The proposal was put forward by Latin American bishops in 2019 to combat the scarcity of Catholic priests in the region.

But in an “apostolic exhortation” focusing on environmental damage to the Amazon, he sidestepped the proposal and called for bishops to pray for more “priestly vocations” instead.

The pope also urged bishops to be “more generous in encouraging those who display a missionary vocation to opt for the Amazon region”.

In 2017, Pope Francis raised the prospect of lifting the celibacy rule to allow married men to be ordained as the lack of Catholic priests has seen the Church’s influence decline in the Amazon region.

But traditionalists were alarmed that the move could ruin the church and change the centuries-old commitment to celibacy among priests.

In January this year, Pope Francis’ predecessor, the former pope Benedict XVI, spoke out against allowing married men to become priests and defended clerical celibacy in a controversial book written with conservative cardinal Robert Sarah.

In the book, titled ‘From the Depths of our Hearts: Priesthood, Celibacy and the Crisis of the Catholic Church’, the authors urged bishops, priests and laity to “let themselves be guided once more by faith as they look upon the church and priestly celibacy that protects her mystery”.

Pope Benedict XVI finishes his last general audience in St Peter’s Square at the Vatican
Pope Benedict XVI finishes his last general audience in St Peter’s Square at the Vatican (REUTERS)

In the apostolic exhortation, which is a teaching document used to encourage Catholic faithfuls, Pope Francis instead focused on saving the Amazon rainforests and credited women with keeping “the Church alive”.

He praised the roles of women who “baptised, catechised, prayed and acted as missionaries” in the absence of priests in some Amazonian communities.

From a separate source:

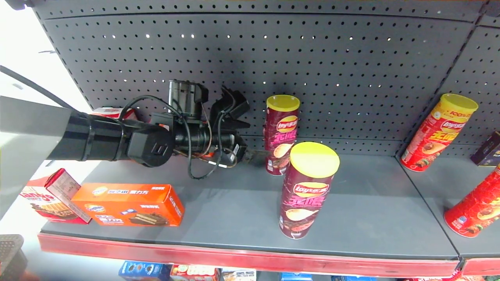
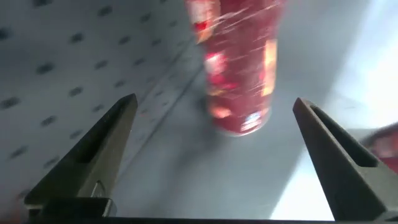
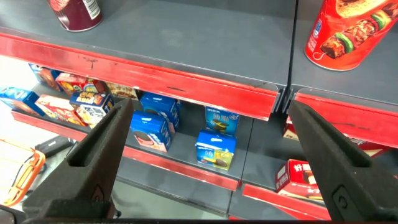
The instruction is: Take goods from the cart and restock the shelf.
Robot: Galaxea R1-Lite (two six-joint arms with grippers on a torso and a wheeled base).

“For centuries, women have kept the Church alive in those places through their remarkable devotion and deep faith,” said the pope.

“We must keep encouraging those simple and straightforward gifts that enabled women in the Amazon region to play so active a role in society, even though communities now face many new and unprecedented threats.”

The pope also wrote of the Amazon being an “ecological dream” and said it was impossible to separate “the care of people and the care of ecosystems”.

“The harm done to nature affects [the indigenous peoples] in a very direct and verifiable way, since, in their words, ‘we are water, air, earth and life of the environment created by God. For this reason, we demand an end to the mistreatment and destruction of mother Earth. The land has blood and it is bleeding; the multinationals have cut the veins of our mother Earth.’”

The exhortation comes after a three-week synod was held last year to discuss the Catholic Church’s position in backing indigenous people defending their territorial rights and way of life in the Amazon.

The Amazon rainforest and its indigenous communities faced a massive surge in wildfires during 2019, fuelled by Brazillian president Jair Bolsonaro’s pro-business policies that weakened environmental protections and encouraged deforestation.

In addressing the fires, Pope Francis had strong words: “The businesses, national or international, which harm the Amazon and fail to respect the right of the original peoples to the land and its boundaries … should be called for what they are: injustice and crime.

“They frequently resort to utterly unethical means such as penalizing protests and even taking the lives of indigenous peoples who oppose projects, intentionally setting forest fires, and suborning politicians and the indigenous people themselves.

He added: “All this accompanied by grave violations of human rights and new forms of slavery affecting women in particular, the scourge of drug trafficking used as a way of subjecting the indigenous peoples, or human trafficking that exploits those expelled from their cultural context.

“We cannot allow globalization to become ‘a new version of colonialism’.”